ACTIVITY: Where a line of the records holds the string "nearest", copy that line.
[[ AVAILABLE DATA open ]]
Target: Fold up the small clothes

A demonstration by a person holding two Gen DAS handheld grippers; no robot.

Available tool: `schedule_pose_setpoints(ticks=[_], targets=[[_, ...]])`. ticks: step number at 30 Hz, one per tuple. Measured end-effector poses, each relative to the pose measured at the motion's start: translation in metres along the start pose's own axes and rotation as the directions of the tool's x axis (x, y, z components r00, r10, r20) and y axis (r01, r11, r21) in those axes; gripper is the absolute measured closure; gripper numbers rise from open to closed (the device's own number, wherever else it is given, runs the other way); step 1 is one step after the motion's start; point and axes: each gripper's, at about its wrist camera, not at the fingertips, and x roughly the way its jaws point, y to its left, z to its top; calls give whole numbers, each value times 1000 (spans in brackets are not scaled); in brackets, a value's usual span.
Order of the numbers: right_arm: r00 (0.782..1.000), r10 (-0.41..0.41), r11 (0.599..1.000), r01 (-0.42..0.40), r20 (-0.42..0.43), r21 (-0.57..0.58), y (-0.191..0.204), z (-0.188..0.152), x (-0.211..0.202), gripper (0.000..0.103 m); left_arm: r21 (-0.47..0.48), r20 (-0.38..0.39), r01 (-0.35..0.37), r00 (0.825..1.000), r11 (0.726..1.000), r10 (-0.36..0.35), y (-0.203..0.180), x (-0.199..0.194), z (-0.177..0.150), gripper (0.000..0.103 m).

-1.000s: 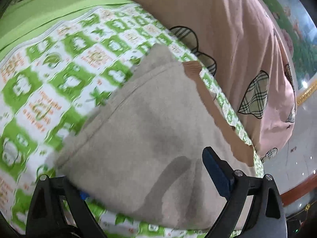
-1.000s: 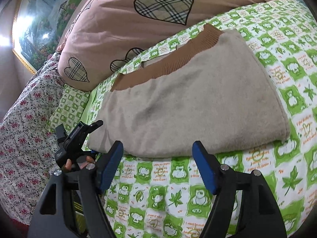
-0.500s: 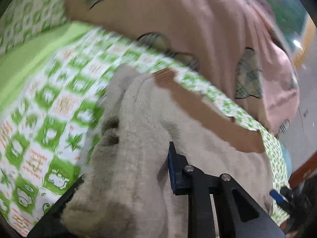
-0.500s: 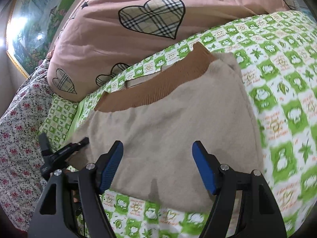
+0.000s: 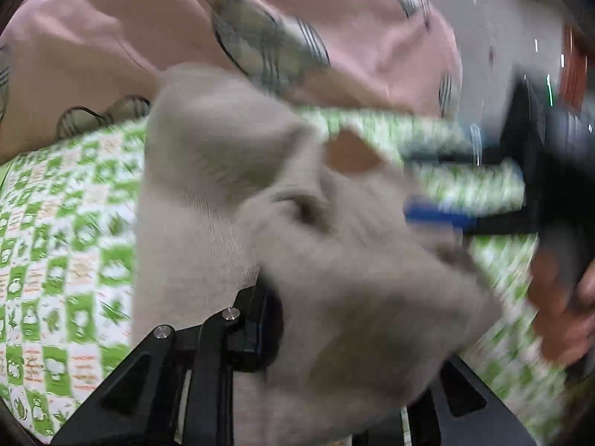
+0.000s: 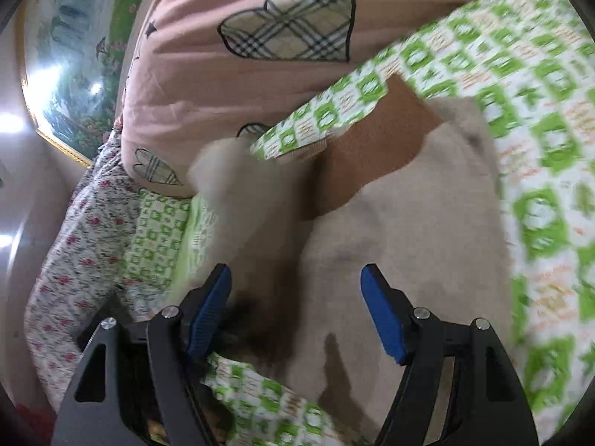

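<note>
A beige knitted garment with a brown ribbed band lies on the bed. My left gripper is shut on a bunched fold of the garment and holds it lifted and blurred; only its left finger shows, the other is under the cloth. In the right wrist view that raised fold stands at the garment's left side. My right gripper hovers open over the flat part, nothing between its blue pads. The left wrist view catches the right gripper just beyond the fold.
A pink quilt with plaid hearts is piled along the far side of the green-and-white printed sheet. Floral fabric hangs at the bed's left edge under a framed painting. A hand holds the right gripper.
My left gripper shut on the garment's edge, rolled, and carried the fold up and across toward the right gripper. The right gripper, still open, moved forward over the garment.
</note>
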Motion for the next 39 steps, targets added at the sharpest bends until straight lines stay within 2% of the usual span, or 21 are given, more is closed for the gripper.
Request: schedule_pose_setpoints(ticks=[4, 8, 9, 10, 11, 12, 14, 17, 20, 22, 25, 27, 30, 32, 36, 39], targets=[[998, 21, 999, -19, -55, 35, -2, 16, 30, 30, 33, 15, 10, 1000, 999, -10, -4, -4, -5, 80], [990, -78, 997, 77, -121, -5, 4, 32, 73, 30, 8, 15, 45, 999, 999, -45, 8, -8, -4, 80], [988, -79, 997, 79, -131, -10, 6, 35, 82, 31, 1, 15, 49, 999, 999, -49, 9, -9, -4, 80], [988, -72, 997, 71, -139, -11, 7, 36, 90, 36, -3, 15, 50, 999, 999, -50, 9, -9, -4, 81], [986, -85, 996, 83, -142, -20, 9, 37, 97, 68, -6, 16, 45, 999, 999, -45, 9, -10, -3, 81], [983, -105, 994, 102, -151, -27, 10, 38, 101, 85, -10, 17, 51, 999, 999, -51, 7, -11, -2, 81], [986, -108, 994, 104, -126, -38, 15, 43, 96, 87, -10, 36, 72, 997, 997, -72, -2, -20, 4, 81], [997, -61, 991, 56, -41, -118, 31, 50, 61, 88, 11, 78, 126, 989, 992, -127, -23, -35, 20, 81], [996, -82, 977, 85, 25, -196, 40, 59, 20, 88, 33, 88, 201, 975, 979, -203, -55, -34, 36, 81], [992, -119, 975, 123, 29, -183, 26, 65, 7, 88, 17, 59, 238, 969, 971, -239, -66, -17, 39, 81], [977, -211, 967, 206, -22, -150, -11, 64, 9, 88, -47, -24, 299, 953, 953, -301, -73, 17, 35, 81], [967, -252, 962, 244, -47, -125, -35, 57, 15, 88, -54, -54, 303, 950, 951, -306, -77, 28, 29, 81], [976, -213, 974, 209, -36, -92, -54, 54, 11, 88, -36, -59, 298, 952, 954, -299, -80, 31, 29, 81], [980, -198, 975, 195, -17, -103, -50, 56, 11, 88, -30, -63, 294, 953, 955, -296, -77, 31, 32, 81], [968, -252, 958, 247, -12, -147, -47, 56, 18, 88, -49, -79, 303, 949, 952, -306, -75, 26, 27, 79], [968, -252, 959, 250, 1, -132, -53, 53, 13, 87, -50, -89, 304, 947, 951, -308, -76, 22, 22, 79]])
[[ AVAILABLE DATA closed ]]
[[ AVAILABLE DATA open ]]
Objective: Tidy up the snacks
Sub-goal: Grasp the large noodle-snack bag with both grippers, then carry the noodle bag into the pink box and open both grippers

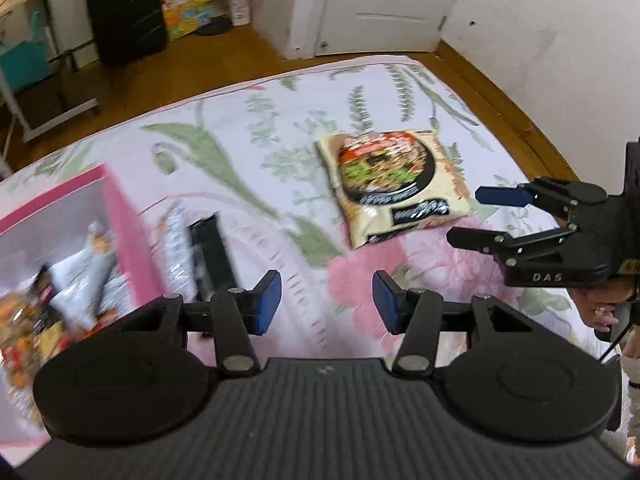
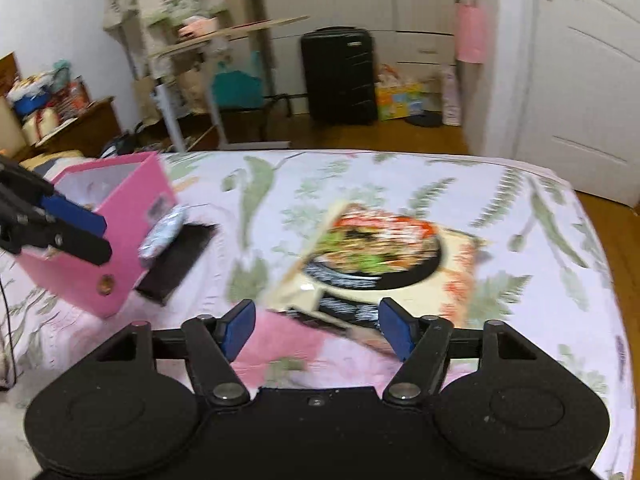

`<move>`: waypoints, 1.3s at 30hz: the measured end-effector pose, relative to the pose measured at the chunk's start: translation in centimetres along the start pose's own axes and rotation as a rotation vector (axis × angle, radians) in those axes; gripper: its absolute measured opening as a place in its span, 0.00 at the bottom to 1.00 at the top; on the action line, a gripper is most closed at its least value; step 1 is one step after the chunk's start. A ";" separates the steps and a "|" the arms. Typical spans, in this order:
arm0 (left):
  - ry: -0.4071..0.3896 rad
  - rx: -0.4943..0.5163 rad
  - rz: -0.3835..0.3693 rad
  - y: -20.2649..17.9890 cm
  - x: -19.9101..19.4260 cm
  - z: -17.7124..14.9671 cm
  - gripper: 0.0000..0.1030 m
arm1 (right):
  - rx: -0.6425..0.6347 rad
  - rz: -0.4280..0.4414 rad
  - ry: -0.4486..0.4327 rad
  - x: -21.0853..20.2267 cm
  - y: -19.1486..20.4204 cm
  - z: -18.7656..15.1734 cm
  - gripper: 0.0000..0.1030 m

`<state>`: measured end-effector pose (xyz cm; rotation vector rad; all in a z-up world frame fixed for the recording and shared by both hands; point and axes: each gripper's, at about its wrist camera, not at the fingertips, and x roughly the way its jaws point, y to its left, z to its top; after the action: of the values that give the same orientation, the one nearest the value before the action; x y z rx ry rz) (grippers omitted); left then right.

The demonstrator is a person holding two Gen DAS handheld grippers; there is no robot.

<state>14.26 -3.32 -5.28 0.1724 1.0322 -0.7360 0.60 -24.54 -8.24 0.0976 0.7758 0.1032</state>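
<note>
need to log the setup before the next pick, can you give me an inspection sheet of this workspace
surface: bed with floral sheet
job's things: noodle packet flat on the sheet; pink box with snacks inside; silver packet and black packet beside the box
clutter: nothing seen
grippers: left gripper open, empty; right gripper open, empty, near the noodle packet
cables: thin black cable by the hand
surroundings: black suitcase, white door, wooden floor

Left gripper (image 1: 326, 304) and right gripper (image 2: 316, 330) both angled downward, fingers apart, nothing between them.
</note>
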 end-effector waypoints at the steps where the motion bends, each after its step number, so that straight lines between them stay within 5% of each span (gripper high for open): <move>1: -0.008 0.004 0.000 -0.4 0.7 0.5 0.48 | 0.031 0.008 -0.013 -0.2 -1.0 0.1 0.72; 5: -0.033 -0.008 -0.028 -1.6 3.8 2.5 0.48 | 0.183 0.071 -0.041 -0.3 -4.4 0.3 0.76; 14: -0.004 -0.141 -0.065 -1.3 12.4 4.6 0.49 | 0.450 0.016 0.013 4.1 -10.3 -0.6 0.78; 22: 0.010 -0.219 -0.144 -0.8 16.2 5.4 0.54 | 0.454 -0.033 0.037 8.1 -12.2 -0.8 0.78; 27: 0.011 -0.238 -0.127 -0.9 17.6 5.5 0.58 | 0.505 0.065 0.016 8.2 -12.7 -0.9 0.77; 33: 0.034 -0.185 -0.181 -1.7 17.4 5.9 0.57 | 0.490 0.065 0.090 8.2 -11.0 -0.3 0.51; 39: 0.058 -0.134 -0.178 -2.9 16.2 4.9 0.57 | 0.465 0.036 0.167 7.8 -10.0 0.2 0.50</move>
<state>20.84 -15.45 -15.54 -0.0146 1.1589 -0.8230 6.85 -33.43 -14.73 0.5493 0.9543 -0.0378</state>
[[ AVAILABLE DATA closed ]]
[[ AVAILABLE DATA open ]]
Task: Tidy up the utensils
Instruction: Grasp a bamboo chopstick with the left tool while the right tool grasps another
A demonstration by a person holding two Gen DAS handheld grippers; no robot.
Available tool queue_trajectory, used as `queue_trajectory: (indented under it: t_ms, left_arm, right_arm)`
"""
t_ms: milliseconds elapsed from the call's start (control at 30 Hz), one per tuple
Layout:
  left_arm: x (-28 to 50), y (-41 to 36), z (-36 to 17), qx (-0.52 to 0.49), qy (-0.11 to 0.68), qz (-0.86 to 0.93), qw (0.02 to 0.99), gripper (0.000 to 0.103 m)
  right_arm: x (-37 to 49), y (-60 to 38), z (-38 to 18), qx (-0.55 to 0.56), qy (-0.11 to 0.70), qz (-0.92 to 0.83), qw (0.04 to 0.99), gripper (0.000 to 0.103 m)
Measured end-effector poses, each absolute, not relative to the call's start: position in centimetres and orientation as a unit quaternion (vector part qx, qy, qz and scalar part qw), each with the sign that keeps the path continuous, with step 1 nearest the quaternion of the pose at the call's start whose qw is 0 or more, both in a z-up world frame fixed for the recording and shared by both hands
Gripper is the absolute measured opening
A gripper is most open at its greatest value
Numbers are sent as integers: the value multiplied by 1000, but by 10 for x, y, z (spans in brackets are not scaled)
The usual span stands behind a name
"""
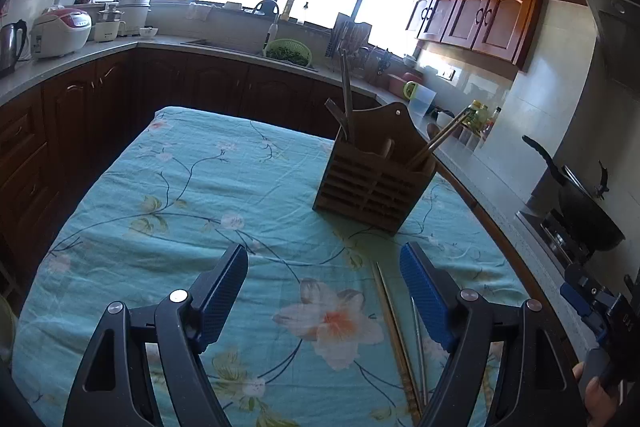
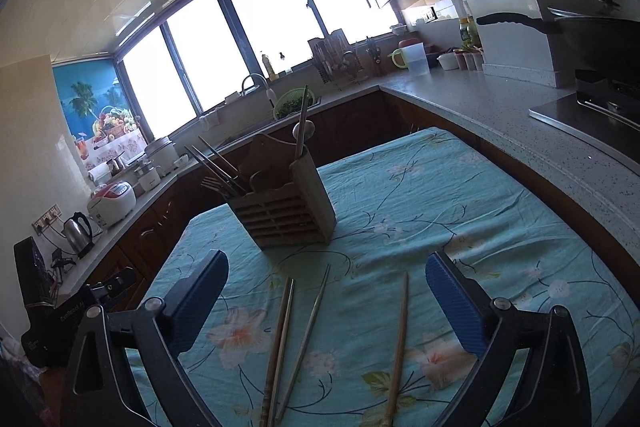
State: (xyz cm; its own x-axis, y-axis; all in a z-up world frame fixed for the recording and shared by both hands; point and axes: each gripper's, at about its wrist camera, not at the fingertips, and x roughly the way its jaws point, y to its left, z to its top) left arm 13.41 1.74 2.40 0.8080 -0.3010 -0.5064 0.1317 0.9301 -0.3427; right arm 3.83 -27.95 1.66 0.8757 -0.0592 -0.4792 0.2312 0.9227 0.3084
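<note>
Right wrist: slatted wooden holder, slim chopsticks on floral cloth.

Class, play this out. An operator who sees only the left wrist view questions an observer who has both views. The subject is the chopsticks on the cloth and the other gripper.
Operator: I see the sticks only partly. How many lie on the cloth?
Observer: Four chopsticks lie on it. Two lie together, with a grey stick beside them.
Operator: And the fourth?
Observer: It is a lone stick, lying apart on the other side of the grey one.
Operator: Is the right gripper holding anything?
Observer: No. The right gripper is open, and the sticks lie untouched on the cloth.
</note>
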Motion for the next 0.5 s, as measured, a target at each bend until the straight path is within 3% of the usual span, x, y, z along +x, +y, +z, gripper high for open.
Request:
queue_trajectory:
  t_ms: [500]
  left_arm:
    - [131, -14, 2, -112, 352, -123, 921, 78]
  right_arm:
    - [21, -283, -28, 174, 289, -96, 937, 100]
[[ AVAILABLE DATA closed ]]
TASK ANSWER:
`<state>`: measured end-effector pose (xyz cm; rotation vector rad; all in a z-up world frame fixed for the recording and shared by both hands; point and axes: each gripper's, at about its wrist camera, not at the fingertips, and x roughly the way its jaws point, y to its left, z to its top; after the action: of the values that give the same orientation, the one nearest the value before the action; x y z rx ry rz) (grippers omitted); left then right.
Measured end-effector poses, each absolute, not relative to the call's start: position in centimetres and orientation as a unit quaternion (vector part qx, qy, qz and scalar part qw), each with the sign that keeps the path continuous, with step 1 nearest the quaternion of the pose at the call's start whose qw is 0 or more, both in a z-up world frame fixed for the recording and shared by both hands

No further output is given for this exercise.